• [WHAT TO DO]: Starting at the top of the entries below, set down each line exactly as written, and stop after the line containing "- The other".

----- THE RECORDS -----

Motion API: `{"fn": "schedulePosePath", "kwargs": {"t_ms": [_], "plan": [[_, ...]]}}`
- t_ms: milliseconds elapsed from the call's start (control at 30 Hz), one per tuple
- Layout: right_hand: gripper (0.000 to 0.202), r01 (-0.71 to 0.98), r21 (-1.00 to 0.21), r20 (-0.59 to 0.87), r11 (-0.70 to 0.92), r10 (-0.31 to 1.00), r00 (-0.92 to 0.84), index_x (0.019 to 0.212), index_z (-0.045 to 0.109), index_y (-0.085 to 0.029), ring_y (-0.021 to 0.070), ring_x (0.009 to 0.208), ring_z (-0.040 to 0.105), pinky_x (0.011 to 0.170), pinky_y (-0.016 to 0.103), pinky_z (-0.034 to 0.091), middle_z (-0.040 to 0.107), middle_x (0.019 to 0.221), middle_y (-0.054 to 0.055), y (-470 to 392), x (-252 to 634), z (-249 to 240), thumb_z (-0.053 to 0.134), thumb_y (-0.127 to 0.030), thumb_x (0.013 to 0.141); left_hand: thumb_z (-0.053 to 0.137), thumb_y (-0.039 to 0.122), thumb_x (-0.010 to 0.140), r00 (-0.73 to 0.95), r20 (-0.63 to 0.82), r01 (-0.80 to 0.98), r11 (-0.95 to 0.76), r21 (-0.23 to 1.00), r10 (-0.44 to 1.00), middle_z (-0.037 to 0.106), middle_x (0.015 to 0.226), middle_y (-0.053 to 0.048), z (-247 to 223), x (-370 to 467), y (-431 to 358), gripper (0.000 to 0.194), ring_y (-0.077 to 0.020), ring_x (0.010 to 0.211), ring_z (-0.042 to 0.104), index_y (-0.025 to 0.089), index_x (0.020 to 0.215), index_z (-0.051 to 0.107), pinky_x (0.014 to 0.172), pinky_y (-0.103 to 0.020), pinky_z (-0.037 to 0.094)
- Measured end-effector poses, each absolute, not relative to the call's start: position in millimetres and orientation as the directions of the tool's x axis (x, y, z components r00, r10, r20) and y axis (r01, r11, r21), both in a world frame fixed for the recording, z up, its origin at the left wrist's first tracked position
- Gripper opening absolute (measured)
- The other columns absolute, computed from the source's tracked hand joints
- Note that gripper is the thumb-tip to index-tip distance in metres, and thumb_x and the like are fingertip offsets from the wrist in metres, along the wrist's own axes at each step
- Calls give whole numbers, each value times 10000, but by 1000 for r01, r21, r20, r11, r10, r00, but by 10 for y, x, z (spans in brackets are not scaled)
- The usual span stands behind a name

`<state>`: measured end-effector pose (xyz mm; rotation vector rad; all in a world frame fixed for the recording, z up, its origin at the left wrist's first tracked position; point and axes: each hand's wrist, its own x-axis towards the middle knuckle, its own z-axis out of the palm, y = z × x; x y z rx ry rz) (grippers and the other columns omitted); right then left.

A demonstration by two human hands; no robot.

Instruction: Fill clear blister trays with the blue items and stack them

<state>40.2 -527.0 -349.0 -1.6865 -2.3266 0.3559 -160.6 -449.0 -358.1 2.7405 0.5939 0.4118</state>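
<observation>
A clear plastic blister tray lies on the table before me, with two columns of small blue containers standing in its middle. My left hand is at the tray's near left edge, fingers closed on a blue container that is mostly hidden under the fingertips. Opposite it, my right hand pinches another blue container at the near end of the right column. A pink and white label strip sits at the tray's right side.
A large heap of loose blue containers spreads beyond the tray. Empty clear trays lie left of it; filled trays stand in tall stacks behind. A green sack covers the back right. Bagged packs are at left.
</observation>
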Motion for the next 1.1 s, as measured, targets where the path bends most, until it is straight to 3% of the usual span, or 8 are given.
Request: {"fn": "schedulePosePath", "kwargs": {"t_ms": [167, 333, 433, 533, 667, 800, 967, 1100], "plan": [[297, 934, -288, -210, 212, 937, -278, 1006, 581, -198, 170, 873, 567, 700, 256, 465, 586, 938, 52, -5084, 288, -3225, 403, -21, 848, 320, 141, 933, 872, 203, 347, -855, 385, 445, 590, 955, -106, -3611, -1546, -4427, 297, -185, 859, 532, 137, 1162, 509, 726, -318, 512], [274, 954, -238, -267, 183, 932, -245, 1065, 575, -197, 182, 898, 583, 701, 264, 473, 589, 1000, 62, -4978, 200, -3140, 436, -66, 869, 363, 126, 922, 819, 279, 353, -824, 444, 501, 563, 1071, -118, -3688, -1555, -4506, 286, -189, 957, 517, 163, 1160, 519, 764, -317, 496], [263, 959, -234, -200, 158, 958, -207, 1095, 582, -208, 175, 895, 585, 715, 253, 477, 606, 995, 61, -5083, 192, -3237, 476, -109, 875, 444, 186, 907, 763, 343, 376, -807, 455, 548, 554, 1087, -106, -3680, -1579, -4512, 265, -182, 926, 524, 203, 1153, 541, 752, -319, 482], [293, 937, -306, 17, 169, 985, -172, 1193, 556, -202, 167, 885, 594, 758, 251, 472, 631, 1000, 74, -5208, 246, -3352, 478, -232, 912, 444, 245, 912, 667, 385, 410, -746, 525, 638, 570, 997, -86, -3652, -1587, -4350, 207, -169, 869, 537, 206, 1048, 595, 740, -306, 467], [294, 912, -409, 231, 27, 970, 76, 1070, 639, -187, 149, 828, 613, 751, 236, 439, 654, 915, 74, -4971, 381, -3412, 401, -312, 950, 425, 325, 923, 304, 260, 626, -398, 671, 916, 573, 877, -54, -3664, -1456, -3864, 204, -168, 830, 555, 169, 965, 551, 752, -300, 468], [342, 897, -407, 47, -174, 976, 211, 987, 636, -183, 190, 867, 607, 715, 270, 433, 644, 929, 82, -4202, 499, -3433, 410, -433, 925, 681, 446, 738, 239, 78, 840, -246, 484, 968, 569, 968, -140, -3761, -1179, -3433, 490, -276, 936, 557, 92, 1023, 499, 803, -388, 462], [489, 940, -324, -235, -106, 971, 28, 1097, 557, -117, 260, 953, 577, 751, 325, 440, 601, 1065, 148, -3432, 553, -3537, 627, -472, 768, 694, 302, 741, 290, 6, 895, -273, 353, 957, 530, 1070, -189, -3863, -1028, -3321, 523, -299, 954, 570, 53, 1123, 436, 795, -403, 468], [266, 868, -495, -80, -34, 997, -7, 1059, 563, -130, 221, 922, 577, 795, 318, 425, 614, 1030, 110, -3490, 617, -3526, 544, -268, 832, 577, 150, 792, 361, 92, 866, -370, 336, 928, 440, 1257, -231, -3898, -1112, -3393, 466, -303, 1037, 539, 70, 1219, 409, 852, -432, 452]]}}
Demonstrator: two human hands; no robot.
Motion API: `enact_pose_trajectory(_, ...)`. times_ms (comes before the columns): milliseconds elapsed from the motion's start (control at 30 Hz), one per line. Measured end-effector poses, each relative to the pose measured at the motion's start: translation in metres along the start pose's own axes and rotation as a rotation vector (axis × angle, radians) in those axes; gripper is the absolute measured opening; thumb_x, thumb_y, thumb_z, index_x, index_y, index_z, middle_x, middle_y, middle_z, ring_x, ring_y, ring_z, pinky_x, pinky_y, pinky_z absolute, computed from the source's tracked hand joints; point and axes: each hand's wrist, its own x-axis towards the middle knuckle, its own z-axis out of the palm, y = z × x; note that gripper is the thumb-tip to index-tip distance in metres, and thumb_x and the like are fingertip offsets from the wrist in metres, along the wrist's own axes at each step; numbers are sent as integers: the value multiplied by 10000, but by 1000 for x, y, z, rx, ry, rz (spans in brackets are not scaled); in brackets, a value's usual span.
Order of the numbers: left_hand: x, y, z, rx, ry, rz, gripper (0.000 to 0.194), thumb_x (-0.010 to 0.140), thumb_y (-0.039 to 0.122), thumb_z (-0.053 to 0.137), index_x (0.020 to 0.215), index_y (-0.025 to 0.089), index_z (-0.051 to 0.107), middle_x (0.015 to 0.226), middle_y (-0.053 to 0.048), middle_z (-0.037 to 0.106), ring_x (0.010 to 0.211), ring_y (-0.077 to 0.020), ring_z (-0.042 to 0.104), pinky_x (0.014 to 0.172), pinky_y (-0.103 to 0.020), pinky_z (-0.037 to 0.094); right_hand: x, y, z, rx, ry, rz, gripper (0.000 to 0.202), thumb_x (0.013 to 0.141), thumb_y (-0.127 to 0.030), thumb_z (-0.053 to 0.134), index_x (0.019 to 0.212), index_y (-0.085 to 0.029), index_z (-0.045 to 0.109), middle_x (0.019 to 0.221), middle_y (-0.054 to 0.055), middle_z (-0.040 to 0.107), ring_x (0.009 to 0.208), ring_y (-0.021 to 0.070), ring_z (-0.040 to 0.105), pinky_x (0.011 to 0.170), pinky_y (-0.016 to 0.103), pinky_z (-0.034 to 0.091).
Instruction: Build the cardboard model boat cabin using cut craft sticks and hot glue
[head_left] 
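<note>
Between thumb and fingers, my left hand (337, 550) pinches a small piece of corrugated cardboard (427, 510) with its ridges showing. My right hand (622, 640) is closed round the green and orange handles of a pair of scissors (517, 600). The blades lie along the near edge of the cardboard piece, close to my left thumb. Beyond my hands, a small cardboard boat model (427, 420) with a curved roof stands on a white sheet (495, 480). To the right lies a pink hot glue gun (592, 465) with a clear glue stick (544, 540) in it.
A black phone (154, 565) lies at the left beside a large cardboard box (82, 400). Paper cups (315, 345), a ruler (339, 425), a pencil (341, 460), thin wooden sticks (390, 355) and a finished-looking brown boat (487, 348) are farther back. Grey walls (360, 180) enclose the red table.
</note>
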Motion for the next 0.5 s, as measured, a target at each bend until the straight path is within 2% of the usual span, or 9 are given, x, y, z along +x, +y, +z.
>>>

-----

• [WRITTEN RESPONSE]:
Motion API: `{"fn": "schedulePosePath", "kwargs": {"t_ms": [_], "plan": [[_, ...]]}}`
- t_ms: milliseconds elapsed from the call's start (control at 30 Hz), one per tuple
- Layout: right_hand: gripper (0.000 to 0.202), r01 (-0.71 to 0.98), r21 (-1.00 to 0.21), r20 (-0.59 to 0.87), r11 (-0.70 to 0.92), r10 (-0.31 to 1.00), r00 (-0.92 to 0.84), index_x (0.019 to 0.212), index_z (-0.045 to 0.109), index_y (-0.085 to 0.029), ring_y (-0.021 to 0.070), ring_x (0.009 to 0.208), ring_z (-0.040 to 0.105), pinky_x (0.011 to 0.170), pinky_y (-0.016 to 0.103), pinky_z (-0.034 to 0.091), middle_z (-0.040 to 0.107), middle_x (0.019 to 0.221), middle_y (-0.054 to 0.055), y (-470 to 392), x (-252 to 634), z (-249 to 240), thumb_z (-0.053 to 0.134), thumb_y (-0.127 to 0.030), thumb_x (0.013 to 0.141); left_hand: thumb_z (-0.053 to 0.137), thumb_y (-0.039 to 0.122), thumb_x (-0.010 to 0.140), r00 (-0.73 to 0.95), r20 (-0.63 to 0.82), r01 (-0.80 to 0.98), r11 (-0.95 to 0.76), r21 (-0.23 to 1.00), r10 (-0.44 to 1.00), middle_z (-0.037 to 0.106), middle_x (0.015 to 0.226), middle_y (-0.053 to 0.048), z (-247 to 223), x (-370 to 467), y (-431 to 358), gripper (0.000 to 0.194), ring_y (-0.077 to 0.020), ring_x (0.010 to 0.211), ring_z (-0.042 to 0.104), index_y (-0.025 to 0.089), index_x (0.020 to 0.215), index_z (-0.051 to 0.107), pinky_x (0.014 to 0.172), pinky_y (-0.103 to 0.020), pinky_z (-0.037 to 0.094)
- Measured end-effector poses, each absolute, not relative to the call's start: position in millimetres and orientation as the directions of the tool's x axis (x, y, z components r00, r10, r20) and y axis (r01, r11, r21), both in a world frame fixed for the recording, z up, its origin at the left wrist's first tracked position
- Gripper opening absolute (measured)
- The other columns absolute, computed from the source's tracked hand joints

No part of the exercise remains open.